Jan-Lennard Struff klopfte sich auf die Brust und genoss den Applaus des Publikums: Zwei Siege fehlen der Nummer 24 der Welt in Stuttgart zum ersten Titel seiner Tennis-Karriere. Mit dem 6:4, 7:5 gegen den Franzosen Richard Gasquet ist der Davis-Cup-Spieler wie 2019 ins Halbfinale des Rasenturniers eingezogen. Am Samstag (nicht vor 15.30 Uhr/ServusTV und Sky) kämpft Struff um das Erreichen des zweiten Endspiels in diesem Jahr nach seinem grandiosen Erfolgslauf in Madrid.
»Die Reise ist hoffentlich noch nicht zu Ende«, sagte der 33-Jährige bei ServusTV: »Ich freue mich natürlich, wieder Samstag vor den Fans spielen zu dürfen.« Nächster Gegner des 33-Jährigen ist jetzt der polnische Weltranglisten-14. Hubert Hurkacz, der den Australier Christopher O'Connell mit einem 6:4, 6:4-Erfolg stoppte. Das andere Halbfinale des mit 795.730 Euro dotierten Turniers bestreiten der amerikanische Titel-Mitfavorit Frances Tiafoe und der ungarische Qualifikant Marton Fucsovics.
Struff begann das letzte Match dieses Viertelfinal-Tags auf dem mittlerweile windigen Centre Court mit einigen ungewöhnlichen, leichteren Fehlern, sein Sieg schien am Ende aber nicht ernsthaft in Gefahr zu geraten. Überraschend stand Struff nicht dem an eins gesetzten Stefanos Tsitsipas gegenüber, nachdem Gasquet den Griechen am Donnerstag in drei Sätzen entzaubert hatte. Auch gegen Struff zeigte der Wimbledon-Halbfinalist von 2007, dass er auch mit 36 Jahren mithalten kann.
Anfangs musste der Sauerländer mehr um seine Aufschlagspiele kämpfen als der Franzose, sein Erfolg schien am Ende aber nie ernsthaft in Gefahr zu geraten. Unterstützt von den rund 4500 Zuschauern überwand der Warsteiner die Unsicherheit und kam Mitte des ersten Satzes besser in die Partie. Voller Energie rannte Struff nach den Seitenwechseln zur Grundlinie, zum 4:3 nahm er dem Weltranglisten-55. den Aufschlag ab. Plötzlich lief es auch bei eigenem Service, und er holte sich verdient Satz eins.
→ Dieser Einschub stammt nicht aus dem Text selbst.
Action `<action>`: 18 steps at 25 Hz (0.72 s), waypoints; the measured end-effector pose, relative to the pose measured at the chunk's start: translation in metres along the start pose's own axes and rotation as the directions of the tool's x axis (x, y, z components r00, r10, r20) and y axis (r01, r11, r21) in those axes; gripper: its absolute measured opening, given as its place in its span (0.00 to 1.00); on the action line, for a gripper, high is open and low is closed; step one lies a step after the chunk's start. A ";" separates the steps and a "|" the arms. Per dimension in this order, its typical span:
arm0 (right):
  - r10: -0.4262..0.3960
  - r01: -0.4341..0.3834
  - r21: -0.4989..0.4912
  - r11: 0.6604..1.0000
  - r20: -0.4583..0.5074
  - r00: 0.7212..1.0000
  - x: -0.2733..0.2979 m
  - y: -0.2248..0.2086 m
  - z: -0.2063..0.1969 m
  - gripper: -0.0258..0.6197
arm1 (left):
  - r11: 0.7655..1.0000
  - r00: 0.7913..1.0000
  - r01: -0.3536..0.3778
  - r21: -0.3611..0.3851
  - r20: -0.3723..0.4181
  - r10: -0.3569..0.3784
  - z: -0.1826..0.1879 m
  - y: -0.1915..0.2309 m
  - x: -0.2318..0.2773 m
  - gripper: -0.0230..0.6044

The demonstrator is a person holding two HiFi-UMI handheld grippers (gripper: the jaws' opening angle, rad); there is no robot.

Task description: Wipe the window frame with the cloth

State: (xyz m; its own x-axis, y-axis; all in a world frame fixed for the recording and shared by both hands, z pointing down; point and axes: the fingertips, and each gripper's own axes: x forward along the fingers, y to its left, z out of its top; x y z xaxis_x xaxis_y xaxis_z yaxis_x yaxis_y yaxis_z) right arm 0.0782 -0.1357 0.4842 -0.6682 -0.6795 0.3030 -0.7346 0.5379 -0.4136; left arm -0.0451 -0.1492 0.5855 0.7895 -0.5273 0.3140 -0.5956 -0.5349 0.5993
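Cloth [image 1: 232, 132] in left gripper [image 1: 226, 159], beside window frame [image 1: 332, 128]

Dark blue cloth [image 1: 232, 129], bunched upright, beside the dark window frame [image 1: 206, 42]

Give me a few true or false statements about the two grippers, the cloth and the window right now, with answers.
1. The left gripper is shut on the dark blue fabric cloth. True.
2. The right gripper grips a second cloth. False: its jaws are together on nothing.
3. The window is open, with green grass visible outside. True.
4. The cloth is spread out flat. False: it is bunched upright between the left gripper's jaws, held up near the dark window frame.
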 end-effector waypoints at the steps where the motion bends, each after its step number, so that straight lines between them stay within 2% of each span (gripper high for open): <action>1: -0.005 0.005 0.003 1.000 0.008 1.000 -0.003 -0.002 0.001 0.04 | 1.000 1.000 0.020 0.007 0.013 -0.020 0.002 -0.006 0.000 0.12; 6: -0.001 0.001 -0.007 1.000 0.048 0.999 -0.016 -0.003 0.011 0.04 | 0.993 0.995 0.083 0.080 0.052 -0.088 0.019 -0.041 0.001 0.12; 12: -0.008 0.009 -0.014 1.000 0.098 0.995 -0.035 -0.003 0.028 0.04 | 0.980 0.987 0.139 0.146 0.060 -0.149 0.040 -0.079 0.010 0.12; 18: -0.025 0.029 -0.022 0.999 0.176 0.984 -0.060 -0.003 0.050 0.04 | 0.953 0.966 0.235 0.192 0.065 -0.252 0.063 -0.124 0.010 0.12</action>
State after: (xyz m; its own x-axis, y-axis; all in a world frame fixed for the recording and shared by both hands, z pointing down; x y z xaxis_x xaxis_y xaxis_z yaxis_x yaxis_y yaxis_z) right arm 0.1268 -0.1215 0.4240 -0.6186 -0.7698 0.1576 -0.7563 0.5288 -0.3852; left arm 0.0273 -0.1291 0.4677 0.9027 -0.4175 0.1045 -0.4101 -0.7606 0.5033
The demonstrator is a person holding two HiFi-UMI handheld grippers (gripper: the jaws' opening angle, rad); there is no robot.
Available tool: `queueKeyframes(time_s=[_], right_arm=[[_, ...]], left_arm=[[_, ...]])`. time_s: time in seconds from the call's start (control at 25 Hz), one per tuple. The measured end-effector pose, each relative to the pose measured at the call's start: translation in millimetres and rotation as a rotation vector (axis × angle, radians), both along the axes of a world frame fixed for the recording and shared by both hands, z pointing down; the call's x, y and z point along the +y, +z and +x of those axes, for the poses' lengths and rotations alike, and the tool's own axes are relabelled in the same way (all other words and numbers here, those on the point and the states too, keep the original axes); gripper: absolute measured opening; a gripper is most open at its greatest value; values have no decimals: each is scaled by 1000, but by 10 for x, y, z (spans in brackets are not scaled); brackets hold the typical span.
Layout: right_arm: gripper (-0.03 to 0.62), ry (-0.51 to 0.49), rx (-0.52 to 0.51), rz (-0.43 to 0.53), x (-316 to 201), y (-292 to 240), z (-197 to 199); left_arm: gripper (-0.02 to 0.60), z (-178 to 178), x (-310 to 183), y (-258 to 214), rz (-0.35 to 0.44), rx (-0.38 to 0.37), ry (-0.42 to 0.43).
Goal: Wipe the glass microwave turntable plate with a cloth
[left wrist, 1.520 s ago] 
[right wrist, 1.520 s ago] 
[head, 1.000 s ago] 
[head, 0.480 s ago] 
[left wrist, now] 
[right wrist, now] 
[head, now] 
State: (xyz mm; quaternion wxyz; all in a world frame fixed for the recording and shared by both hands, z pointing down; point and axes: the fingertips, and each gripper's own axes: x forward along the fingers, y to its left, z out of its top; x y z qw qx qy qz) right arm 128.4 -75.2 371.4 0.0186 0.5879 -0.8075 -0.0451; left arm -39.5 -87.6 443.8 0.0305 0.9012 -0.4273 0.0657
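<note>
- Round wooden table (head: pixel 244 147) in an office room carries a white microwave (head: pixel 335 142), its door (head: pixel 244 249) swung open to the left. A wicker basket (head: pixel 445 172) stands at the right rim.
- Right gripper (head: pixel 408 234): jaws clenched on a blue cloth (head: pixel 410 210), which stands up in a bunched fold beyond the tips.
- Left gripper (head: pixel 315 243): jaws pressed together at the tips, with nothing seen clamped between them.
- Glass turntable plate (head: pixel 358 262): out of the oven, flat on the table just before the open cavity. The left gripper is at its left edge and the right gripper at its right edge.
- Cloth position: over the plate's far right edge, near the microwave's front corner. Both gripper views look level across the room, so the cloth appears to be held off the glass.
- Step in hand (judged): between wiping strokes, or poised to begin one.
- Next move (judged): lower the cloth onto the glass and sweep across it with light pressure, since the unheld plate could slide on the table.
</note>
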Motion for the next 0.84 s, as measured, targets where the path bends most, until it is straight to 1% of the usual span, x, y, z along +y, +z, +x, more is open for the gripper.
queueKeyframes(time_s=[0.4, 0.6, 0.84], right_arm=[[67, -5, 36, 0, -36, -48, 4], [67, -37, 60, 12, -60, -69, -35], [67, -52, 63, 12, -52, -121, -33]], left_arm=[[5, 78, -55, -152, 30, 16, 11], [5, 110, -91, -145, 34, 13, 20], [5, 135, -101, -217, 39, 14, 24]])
»Es war nicht so leicht, er hat einen bisschen besseren Start erwischt. Ich habe es irgendwie geschafft dran zu bleiben«, sagte Struff: »Richard kann auf Rasen sehr gut spielen, nimmt viel Tempo aus dem Spiel mit seinem Slice.« Im zweiten Satz half Gasquet zum entscheidenden Break für Struff mit zwei Doppelfehlern nacheinander mit. Nach 74 Minuten war die Partie beendet.
Mit den Siegen der vergangenen Monate hat Struff Sicherheit und Selbstvertrauen für die Matches gewonnen. »Es läuft dann vielleicht ein bisschen leichter«, hatte er vor der Partie gesagt - und zugleich gemahnt: »Immer weiter arbeiten, immer weiter.«
Nach seinen starken Sandplatz-Auftritten - trotz des Erstrunden-Ausscheidens bei den French Open - ist Struff in jedem Fall auch der Auftakt in die kurze Rasensaison gelungen. In der Weltrangliste wird der langjährige Davis-Cup-Spieler am Montag voraussichtlich wieder knapp vor Olympiasieger Alexander Zverev geführt. Schon jetzt steht er so hoch wie nie zuvor. Zu Beginn des Jahres stand er außerhalb der Top 150.
2019 hatte Struff im Halbfinale gegen den späteren italienischen Turniersieger Matteo Berrettini verloren. Einen deutschen Halbfinalisten auf der Anlage des TC Weissenhof hatte es auch 2022 gegeben: Der Kölner Oscar Otte überraschte vor zwölf Monaten. Der bisher letzte deutsche Sieger in Stuttgart heißt Michael Stich - er gewann 1991.